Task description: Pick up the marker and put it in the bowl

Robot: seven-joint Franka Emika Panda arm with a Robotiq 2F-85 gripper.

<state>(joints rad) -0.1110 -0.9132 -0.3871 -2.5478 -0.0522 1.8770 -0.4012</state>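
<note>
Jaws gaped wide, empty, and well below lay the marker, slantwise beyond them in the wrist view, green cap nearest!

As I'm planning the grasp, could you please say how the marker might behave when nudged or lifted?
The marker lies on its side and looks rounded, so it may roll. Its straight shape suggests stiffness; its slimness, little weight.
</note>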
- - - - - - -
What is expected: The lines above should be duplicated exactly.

Task solution:
Task description: Pick up the marker and put it in the bowl

Robot: seven-joint Franka Emika Panda arm with a Robotiq 2F-85 gripper.

<state>(joints rad) -0.1110 -0.9132 -0.3871 -2.5478 -0.0522 1.8770 -0.4012</state>
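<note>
Jaws gaped wide, empty, and well below lay the marker, slantwise beyond them in the wrist view, green cap nearest!

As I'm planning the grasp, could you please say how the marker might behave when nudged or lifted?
The marker lies on its side and looks rounded, so it may roll. Its straight shape suggests stiffness; its slimness, little weight.
</note>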

The answer has been fully stated.